MF: Mitigated Fraction

Documented in HLBoot

#' @description Estimates bootstrap confidence intervals for MF, HL, and Qdif.
#' @details Estimates bootstrap confidence intervals for the mitigated fraction
#'   (MF), Hodge-Lehmann estimator (HL), and the difference of medians and
#'   quartiles (Qdif). Equal tailed intervals are provided for all three,
#'   highest density intervals are optionally provided for MF and HL, and BCa
#'   intervals are optionally provided for MF.  The Hodges-Lehmann estimator is
#'   the median difference; it assumes that the two distributions have the same
#'   shape and differ by a constant shift.

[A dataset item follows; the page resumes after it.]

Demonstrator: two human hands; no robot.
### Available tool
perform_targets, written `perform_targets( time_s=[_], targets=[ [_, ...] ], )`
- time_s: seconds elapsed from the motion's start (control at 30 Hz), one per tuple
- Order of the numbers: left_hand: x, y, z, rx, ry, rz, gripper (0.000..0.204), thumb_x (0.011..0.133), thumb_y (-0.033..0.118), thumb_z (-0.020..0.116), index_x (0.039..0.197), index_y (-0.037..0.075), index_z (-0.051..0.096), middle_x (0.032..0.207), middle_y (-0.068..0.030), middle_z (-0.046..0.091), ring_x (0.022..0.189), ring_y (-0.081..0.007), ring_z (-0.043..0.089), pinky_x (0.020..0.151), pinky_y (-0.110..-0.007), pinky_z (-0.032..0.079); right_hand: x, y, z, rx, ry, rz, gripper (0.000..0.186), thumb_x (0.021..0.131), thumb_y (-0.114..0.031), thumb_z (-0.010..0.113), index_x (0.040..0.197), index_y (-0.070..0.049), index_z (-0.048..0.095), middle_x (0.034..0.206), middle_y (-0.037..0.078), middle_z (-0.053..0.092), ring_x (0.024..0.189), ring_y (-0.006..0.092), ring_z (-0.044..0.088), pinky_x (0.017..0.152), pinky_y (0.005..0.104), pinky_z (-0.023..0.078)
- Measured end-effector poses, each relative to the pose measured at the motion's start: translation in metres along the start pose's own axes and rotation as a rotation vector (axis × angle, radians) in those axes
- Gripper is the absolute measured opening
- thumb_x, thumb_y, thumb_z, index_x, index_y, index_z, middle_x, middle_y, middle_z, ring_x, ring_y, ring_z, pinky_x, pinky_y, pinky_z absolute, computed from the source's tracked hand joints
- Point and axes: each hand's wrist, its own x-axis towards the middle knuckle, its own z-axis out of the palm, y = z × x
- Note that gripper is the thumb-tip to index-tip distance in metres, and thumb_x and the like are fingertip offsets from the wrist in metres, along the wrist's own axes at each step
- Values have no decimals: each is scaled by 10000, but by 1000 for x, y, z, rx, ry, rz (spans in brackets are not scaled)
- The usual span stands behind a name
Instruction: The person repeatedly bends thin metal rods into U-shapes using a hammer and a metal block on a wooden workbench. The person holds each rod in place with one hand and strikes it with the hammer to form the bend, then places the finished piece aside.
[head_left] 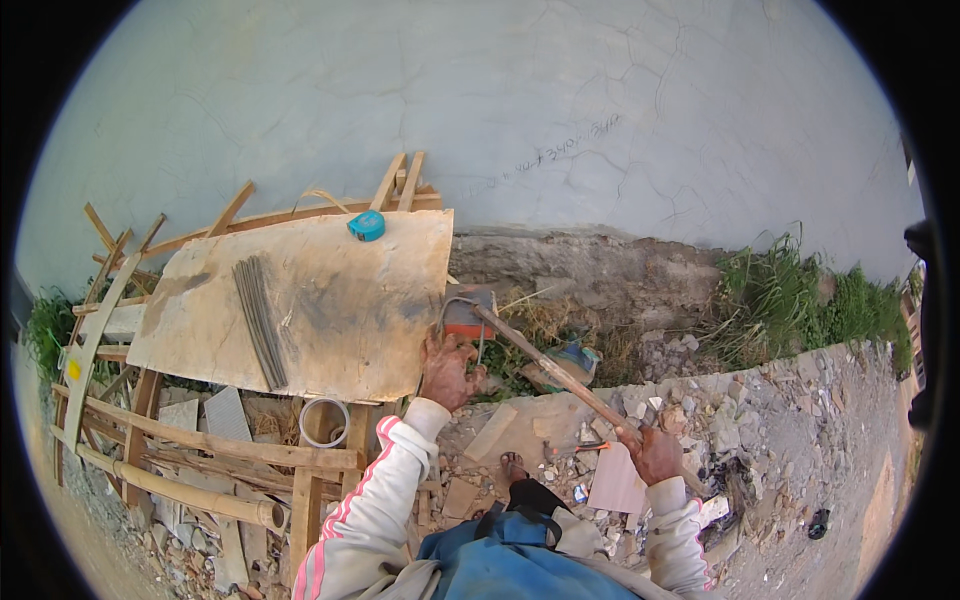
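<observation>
My right hand (657,455) is wrapped round a long wooden stick (570,378), which slants up to the left. Its far end meets a red-orange block (464,318) at the board's right edge. A thin bent metal rod (462,300) curves over that block and runs down toward my left hand (450,372). The left fingers are curled at the rod, just beside the board; their exact hold is partly hidden. On the pale, stained wooden board (350,270) lie a bundle of straight thin metal rods (259,322) and a teal tape measure (367,226) near its far edge.
A frame of rough timber (215,438) and a bamboo pole (190,492) supports the board. A roll of tape (324,422) rests on the near beam. Rubble (740,420), wood scraps and an orange-handled tool (578,449) cover the ground. A grey wall (500,110) stands behind.
</observation>
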Motion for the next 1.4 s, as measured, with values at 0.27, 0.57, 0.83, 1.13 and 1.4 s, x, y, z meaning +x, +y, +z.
perform_targets(
  time_s=[0.27,0.57,0.83,1.13,1.4],
  targets=[
    [2,-5,7,30,62,15,354,764,277,677,1032,46,678,1178,-188,587,1317,-508,355,1124,-619,262,-26,-24,-2,-40,50,44,737,894,-746,507,795,-52,735,581,191,636,577,382,664,539,497,518],
    [4,-12,3,-51,65,54,265,724,207,666,922,31,653,1024,-172,607,1150,-427,492,1126,-566,299,-53,-46,-8,77,12,81,782,920,-745,466,751,-17,699,615,232,631,626,427,665,583,529,517],
    [3,-8,-1,-277,259,37,194,837,199,636,893,27,707,1053,-174,656,1066,-428,576,1085,-546,354,-22,-22,-5,101,-118,56,760,859,-737,590,748,7,698,602,234,615,617,426,651,585,512,496],
    [10,1,-10,-497,396,-176,283,914,251,658,1013,-11,690,1069,-182,664,1033,-364,615,963,-447,473,-2,-1,30,756,-177,68,590,873,-565,730,787,15,666,598,61,538,581,166,505,550,362,407],
    [26,40,0,410,134,-253,415,823,410,732,1047,61,717,1184,-172,610,1247,-411,470,999,-546,421,37,-37,45,1227,-123,-91,402,897,-344,794,734,-49,576,626,-62,455,614,71,393,547,285,362]
  ],
)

Assumes data is single pool (no
#'   nesting).
#' @title Bootstrap CI for MF, HL, and Qdif
#' @param formula Formula of the form `y ~ x + cluster(w)`, where y is a
#'   continuous response, x is a factor with two levels of treatment, and w is a
#'   factor indicating the clusters.
#' @param data Data frame
#' @param compare Text vector stating the factor levels - `compare[1]` is the
#'   control or reference group to which `compare[2]` is compared
#' @param b Number of bootstrap samples to take with each cycle
#' @param B Number of cycles, giving the total number of samples = B * b
#' @param alpha Complement of the confidence level
#' @param hpd Boolean whether to estimate highest density intervals for MF and
#'   HL.
#' @param bca Boolean whether to estimate BCa intervals for MF.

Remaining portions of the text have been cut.